● **Instructions for the task**: Among the entries below, how many lines include the string "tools"? Answer with only the number.
--- START ---
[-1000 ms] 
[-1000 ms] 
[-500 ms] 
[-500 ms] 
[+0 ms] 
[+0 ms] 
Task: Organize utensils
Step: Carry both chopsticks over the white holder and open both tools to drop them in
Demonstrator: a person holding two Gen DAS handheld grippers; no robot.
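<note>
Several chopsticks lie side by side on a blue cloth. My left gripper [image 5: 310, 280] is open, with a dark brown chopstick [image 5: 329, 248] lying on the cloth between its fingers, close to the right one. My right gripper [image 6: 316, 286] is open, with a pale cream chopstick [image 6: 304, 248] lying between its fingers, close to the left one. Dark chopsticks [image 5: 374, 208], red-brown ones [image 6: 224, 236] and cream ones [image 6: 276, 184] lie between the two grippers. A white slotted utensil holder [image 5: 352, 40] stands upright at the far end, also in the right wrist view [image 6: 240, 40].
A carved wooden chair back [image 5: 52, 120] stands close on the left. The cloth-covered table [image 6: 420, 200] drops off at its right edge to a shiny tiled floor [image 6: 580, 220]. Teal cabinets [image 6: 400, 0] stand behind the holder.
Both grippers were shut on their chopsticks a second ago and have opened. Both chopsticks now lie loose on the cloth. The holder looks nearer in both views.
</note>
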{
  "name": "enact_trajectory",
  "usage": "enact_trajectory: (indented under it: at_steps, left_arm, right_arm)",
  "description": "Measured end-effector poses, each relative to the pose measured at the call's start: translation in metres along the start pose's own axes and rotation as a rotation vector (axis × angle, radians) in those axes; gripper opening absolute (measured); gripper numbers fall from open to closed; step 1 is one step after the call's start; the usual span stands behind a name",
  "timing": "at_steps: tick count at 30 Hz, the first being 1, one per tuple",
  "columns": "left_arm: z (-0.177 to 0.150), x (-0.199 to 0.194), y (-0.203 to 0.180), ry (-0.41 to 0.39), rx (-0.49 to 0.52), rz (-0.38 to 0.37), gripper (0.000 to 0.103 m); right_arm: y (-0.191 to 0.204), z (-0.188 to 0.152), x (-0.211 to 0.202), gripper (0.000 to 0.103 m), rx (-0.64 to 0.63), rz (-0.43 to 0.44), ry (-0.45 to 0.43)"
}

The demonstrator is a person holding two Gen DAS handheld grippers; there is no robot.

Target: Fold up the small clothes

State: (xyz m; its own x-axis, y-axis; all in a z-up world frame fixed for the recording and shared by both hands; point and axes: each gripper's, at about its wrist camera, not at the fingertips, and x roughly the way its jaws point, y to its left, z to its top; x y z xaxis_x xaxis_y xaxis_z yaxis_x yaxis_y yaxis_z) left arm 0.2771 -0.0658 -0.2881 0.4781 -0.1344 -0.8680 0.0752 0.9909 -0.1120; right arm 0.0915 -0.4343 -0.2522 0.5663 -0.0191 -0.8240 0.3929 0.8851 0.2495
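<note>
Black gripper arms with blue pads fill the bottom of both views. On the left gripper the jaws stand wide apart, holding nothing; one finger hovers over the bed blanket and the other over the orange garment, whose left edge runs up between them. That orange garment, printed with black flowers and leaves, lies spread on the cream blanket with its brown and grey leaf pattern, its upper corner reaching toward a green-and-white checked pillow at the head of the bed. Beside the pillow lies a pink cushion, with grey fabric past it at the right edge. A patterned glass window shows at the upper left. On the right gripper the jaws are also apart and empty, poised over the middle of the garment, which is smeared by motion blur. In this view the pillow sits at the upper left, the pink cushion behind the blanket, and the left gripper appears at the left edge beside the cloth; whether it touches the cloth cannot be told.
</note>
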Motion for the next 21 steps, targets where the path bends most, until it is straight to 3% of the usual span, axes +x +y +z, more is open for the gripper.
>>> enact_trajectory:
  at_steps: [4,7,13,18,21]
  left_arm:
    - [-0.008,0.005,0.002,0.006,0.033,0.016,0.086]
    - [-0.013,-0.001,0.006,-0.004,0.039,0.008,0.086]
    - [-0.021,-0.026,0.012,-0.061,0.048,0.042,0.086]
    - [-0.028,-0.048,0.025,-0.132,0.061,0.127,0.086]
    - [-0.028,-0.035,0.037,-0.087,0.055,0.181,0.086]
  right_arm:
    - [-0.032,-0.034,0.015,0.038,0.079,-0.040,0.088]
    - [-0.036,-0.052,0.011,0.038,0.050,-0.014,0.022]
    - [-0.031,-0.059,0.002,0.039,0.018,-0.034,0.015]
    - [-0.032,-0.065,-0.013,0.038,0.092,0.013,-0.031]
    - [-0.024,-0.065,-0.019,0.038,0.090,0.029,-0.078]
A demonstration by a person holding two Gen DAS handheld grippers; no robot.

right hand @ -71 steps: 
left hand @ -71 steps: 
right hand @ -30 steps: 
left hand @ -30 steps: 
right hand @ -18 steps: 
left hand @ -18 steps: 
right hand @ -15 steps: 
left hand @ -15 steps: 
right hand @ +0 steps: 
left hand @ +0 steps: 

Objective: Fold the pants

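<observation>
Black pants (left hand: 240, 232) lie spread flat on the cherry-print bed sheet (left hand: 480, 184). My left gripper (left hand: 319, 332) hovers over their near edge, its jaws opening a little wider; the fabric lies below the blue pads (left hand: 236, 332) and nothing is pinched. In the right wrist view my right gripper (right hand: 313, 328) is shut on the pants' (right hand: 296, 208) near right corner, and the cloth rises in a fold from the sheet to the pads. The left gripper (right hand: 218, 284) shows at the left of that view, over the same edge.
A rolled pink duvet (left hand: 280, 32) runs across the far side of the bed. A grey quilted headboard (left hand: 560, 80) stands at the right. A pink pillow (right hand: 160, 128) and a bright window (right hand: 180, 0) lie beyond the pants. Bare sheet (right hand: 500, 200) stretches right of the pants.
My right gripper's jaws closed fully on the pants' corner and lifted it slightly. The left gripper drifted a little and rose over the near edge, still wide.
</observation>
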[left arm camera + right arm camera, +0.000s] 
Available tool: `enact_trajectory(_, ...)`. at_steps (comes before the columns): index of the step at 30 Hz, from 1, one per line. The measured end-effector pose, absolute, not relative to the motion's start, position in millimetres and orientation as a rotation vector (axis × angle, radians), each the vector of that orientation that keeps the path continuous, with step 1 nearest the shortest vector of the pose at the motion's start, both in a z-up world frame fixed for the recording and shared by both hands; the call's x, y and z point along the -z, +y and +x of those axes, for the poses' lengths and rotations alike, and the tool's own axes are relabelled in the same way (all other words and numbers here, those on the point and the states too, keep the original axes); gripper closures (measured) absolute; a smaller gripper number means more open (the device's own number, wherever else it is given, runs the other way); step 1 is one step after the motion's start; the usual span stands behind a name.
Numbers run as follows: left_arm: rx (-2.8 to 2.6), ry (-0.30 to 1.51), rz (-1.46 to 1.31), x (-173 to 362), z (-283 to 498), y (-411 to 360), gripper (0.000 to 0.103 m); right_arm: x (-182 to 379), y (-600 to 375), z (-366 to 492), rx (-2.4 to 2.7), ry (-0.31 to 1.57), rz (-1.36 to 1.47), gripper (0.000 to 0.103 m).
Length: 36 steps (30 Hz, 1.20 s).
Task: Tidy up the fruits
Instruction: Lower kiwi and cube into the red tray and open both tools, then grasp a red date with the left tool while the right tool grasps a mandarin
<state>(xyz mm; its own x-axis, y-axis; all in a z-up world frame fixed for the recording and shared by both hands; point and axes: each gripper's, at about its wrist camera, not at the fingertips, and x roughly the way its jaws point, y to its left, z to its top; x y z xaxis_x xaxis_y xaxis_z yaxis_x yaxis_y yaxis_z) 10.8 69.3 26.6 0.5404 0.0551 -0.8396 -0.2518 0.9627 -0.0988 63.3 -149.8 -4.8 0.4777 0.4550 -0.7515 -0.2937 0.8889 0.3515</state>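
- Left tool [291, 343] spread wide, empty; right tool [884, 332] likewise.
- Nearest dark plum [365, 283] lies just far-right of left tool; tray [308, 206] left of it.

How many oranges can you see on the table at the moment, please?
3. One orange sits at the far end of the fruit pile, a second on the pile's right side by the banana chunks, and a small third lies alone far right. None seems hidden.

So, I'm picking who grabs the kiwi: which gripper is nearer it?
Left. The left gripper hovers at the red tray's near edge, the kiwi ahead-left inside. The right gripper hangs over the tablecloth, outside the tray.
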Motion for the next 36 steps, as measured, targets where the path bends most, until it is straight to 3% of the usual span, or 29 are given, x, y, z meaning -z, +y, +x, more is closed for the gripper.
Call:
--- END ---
● **Response box**: 2